PSA: SQLite WAL checksums fail silently and may lose data

Purpose of SQLite WAL checksums

  • Several commenters argue WAL checksums are primarily to detect partial / out‑of‑order writes, not arbitrary corruption or “bit rot.”
  • Checksums let SQLite know when a transaction was fully written and fsynced so it can safely treat it as committed and distinguish complete vs incomplete journal entries.
  • SQLite uses checksums on both rollback journal and WAL; database file pages themselves are not checksummed by default (except via optional VFS extensions).

Why truncating at first bad frame is seen as correct

  • Once a checksum fails, all subsequent frames are untrustworthy, because:
    • The WAL describes page‑level B‑tree changes; skipping frames can break structural invariants and cause deeper corruption.
    • Later frames may depend on earlier ones (e.g., page splits, pointer rewrites), so applying them without the missing changes is unsafe.
  • Chaining checksums means corruption in the middle is treated like a “rockslide”: replay up to the obstruction, then stop; this leaves the DB in a state that definitely existed.
  • Many see this not as “data loss,” but as rolling back untrustworthy transactions to the last known‑good state.

Disagreement over “silent” behavior and recovery options

  • The article’s author and some commenters want:
    • Errors raised on checksum failure.
    • An option to preserve the WAL for manual / tool‑driven recovery or partial salvage in special cases (e.g., corrupted frames that aren’t logically needed).
  • Others counter that:
    • Most applications just want a consistent DB that opens; refusing to start on WAL issues would be worse.
    • Attempts at partial application or heuristic recovery would be arbitrary and dangerous for transactional semantics.

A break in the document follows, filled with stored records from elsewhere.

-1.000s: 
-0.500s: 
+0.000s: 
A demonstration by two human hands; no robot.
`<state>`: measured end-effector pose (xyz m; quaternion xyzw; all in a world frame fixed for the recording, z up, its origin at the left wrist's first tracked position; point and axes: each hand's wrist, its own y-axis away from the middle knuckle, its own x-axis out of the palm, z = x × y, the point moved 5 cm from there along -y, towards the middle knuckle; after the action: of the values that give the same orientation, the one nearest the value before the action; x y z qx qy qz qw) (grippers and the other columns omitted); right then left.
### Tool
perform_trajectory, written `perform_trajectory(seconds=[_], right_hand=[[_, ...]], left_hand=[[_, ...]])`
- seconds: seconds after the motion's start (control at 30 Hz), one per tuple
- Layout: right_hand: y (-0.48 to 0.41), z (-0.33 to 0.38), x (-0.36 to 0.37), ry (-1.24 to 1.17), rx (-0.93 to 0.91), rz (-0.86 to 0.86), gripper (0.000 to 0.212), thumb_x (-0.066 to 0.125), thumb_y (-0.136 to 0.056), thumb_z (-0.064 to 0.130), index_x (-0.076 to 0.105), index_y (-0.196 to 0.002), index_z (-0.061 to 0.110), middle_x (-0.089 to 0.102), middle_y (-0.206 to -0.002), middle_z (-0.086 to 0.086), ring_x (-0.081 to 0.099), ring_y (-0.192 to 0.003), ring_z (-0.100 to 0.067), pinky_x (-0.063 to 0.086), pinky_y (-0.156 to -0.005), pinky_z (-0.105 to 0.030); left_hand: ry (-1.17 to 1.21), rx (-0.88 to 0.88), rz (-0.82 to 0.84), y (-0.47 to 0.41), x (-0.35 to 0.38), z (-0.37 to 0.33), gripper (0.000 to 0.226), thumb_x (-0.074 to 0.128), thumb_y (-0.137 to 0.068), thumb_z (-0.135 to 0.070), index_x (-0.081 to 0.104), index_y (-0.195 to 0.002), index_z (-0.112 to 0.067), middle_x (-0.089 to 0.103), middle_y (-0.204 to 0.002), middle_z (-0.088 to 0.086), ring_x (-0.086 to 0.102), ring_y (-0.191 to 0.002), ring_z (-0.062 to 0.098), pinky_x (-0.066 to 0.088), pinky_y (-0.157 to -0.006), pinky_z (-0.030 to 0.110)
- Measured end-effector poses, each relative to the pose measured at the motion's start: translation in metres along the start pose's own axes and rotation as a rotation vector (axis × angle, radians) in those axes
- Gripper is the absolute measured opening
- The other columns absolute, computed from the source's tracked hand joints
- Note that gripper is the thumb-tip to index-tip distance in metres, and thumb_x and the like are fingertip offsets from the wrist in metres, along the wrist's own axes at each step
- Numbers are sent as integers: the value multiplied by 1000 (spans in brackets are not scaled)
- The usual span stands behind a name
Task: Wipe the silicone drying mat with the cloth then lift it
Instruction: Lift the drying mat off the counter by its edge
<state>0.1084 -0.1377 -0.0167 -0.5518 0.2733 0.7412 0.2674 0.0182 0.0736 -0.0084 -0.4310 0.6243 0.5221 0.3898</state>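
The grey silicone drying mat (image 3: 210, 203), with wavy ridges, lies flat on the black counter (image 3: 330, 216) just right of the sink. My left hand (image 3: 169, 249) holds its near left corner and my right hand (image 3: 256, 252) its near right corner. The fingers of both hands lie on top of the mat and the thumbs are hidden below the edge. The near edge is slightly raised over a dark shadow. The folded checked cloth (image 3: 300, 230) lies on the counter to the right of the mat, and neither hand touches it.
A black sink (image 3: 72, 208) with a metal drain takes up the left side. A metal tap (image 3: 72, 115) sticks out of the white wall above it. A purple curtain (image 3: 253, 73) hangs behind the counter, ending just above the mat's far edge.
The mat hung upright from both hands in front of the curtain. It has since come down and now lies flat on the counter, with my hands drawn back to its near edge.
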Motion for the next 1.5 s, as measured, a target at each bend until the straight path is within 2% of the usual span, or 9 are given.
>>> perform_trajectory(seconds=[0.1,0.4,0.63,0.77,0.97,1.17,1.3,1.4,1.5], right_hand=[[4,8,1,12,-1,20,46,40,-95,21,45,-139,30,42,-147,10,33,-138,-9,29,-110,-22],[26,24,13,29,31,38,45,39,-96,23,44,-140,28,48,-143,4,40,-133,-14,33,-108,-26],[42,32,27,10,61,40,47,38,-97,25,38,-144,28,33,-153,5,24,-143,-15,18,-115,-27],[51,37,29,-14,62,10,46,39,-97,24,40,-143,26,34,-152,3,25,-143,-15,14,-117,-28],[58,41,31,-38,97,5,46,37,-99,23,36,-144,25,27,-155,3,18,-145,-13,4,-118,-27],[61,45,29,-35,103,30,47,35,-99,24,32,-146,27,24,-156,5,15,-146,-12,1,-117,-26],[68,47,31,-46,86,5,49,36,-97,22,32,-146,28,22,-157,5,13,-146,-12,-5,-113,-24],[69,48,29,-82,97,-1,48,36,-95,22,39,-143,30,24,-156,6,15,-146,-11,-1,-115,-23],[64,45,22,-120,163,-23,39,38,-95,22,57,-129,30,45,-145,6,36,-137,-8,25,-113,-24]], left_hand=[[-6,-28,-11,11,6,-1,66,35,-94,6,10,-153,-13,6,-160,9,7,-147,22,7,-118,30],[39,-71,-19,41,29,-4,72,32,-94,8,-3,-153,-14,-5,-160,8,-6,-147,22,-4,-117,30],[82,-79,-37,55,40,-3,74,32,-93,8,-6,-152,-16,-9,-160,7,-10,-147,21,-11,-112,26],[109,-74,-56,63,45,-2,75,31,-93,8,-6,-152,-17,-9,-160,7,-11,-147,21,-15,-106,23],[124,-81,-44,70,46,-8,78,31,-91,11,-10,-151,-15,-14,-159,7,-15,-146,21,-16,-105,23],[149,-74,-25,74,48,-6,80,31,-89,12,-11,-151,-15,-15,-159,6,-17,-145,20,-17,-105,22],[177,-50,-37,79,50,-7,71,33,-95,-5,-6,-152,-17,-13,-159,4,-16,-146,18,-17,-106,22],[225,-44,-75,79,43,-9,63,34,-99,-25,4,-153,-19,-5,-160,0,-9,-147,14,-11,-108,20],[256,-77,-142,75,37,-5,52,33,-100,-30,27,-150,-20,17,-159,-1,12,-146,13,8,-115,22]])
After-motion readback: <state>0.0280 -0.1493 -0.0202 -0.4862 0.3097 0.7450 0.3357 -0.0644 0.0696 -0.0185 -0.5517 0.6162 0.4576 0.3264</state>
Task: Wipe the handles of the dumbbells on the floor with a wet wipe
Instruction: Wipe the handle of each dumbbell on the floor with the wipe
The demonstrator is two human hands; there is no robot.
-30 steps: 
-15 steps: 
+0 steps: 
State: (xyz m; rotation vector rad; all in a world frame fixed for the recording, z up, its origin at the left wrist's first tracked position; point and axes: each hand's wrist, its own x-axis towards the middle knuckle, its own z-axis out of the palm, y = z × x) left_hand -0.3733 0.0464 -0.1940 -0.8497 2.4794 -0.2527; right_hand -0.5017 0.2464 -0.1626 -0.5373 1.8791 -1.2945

Checksums, algorithms, and corruption scope

  • Debate over Fletcher vs CRC:
    • CRCs can sometimes correct 1–2 bit errors and have stronger detection; Fletcher is seen as weaker and somewhat outdated.
    • Counter‑argument: for SQLite’s purpose (detecting partial writes), Fletcher is sufficient; full anti‑bit‑rot protection would also require page checksums on the main DB.
  • Some note real corruption can occur in transit (controller, bus, memory) despite SATA/NVMe ECC, though rates and seriousness are debated.

Filesystem and storage assumptions

  • SQLite assumes reasonably correct fsync semantics; if fsync “lies” or the filesystem silently corrupts data, SQLite cannot fully defend against that.
  • Discussion of ZFS, ext4, btrfs:
    • ZFS’s strong checksumming is praised, but its interaction with SQLite fsync and txg timeouts can cause hangs unless tuned (e.g., sync=disabled), which then risks data loss.
    • Many databases and common filesystems still use relatively weak 16–32‑bit checksums, often disabled or metadata‑only.

Critiques of the article’s framing

  • Several commenters think calling this a “PSA” about data loss is misleading:
    • The behavior is intentional, documented, and primarily about crash safety, not end‑to‑end corruption detection.
    • The simulated WAL‑only corruption scenario is considered contrived compared to broader risks (main DB corruption, full sector loss, missing .db‑shm, etc.).
  • Some also object to implying SQLite is hard to contribute to or “limping along,” noting that corruption‑detection features (checksum VFS) and clear design assumptions already exist.